The two hospitals involved in the study saw 4 times more cases than before legalization. As the number of people registered for marijuana cards increased, so did the poisoning cases.
At the beginning of 2019, the ASPCA’s poison control center had an increase of 765% in calls regarding marijuana poisoning. They attribute this to the increased availability of edibles that dogs see as enticing treats and the herb itself to which cats are drawn.
No matter the reason for it, the fact is that marijuana toxicosis in our domestic friends is increasing. It’s a concerning issue, but it’s preventable. Keep pets away from marijuana (and ALL drugs and medications). Keep it secured in a space pets cannot access such as a high cupboard or locked drawer.
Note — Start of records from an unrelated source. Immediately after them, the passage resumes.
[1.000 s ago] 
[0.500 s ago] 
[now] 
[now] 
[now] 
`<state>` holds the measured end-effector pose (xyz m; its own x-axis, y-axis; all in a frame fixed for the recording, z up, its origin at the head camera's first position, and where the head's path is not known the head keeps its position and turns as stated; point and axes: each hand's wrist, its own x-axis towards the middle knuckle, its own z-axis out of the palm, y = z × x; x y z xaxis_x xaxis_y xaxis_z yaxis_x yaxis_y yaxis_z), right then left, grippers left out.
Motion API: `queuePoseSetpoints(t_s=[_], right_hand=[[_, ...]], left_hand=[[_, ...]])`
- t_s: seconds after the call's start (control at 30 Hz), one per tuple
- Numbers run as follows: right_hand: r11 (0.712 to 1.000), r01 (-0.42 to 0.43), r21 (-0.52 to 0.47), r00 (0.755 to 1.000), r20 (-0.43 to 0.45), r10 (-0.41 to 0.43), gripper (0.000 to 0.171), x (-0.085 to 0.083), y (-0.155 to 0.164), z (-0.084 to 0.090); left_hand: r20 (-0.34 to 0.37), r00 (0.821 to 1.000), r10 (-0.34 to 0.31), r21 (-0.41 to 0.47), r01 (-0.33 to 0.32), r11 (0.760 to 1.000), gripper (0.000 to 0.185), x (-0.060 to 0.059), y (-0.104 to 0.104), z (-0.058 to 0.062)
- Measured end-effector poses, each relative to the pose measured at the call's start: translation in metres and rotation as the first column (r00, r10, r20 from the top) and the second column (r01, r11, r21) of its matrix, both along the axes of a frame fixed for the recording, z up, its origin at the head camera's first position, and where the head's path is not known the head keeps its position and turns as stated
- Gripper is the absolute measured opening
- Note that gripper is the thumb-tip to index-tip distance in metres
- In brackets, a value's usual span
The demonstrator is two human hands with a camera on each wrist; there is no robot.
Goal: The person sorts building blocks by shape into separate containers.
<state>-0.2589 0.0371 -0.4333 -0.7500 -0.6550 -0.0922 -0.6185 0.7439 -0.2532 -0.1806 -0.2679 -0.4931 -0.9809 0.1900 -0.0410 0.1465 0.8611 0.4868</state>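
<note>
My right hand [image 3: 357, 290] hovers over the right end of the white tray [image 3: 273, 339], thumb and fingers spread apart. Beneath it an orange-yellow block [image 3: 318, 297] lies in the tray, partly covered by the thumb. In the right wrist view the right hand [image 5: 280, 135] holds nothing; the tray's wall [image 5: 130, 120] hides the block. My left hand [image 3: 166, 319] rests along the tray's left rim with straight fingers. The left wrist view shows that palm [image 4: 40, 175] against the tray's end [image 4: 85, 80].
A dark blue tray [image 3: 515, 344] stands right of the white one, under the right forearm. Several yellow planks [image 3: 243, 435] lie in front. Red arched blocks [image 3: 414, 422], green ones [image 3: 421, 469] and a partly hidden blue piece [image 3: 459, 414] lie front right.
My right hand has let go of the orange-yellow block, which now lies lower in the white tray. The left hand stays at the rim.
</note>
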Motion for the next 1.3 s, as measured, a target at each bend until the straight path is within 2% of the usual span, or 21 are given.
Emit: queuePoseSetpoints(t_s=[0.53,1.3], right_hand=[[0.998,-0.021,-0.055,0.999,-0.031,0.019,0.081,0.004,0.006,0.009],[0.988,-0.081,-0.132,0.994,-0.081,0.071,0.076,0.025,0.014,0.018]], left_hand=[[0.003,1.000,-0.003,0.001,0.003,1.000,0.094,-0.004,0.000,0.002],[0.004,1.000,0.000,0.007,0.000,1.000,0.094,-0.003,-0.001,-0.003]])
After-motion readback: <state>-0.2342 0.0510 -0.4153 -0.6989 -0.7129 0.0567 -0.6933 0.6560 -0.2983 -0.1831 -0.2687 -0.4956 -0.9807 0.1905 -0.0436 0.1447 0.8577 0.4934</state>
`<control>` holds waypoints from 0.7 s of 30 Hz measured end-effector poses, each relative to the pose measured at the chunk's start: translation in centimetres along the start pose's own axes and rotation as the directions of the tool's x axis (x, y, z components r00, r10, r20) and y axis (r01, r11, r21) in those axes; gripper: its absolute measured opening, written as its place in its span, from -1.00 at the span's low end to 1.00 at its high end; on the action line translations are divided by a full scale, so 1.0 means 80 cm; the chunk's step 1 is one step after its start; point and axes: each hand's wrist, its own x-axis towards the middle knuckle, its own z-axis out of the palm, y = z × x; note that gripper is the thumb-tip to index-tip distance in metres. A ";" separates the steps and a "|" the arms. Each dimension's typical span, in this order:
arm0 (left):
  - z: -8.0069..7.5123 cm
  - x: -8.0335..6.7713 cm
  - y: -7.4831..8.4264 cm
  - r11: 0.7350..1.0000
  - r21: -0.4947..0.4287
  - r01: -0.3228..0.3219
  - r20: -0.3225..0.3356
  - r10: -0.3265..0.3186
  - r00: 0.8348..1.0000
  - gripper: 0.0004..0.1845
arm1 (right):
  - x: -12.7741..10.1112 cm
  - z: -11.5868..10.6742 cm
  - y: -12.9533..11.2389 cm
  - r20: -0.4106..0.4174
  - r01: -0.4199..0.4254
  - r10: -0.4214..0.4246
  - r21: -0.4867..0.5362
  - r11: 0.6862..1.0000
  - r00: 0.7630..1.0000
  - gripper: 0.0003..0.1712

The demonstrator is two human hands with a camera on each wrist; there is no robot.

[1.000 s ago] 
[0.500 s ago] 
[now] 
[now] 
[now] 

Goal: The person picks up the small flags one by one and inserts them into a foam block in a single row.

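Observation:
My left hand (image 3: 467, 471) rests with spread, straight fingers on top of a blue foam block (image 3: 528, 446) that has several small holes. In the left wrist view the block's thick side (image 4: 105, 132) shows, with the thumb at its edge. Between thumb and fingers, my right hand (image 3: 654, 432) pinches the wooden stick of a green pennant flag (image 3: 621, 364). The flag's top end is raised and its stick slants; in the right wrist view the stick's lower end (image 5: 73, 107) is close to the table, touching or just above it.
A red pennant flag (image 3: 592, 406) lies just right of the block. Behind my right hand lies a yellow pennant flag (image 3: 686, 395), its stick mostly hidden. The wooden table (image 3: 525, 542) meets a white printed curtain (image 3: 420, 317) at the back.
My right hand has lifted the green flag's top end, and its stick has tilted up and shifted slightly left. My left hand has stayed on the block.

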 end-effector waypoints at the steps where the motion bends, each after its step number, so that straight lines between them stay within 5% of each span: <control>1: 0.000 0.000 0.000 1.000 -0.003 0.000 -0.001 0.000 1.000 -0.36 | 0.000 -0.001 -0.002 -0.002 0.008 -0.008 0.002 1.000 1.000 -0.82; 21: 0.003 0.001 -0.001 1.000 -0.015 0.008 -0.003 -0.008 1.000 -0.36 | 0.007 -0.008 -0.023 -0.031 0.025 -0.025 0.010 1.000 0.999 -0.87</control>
Don’t leave open bags or purses that contain marijuana where pets can retrieve it. Never underestimate the ability of a curious pet to get into what they shouldn’t.
In addition to keeping pets from eating marijuana, keep them away from the second hand smoke. Whether it’s inhalation of second hand smoke or consumption of the plant or edibles, all ingestion leads to toxicosis of some degree.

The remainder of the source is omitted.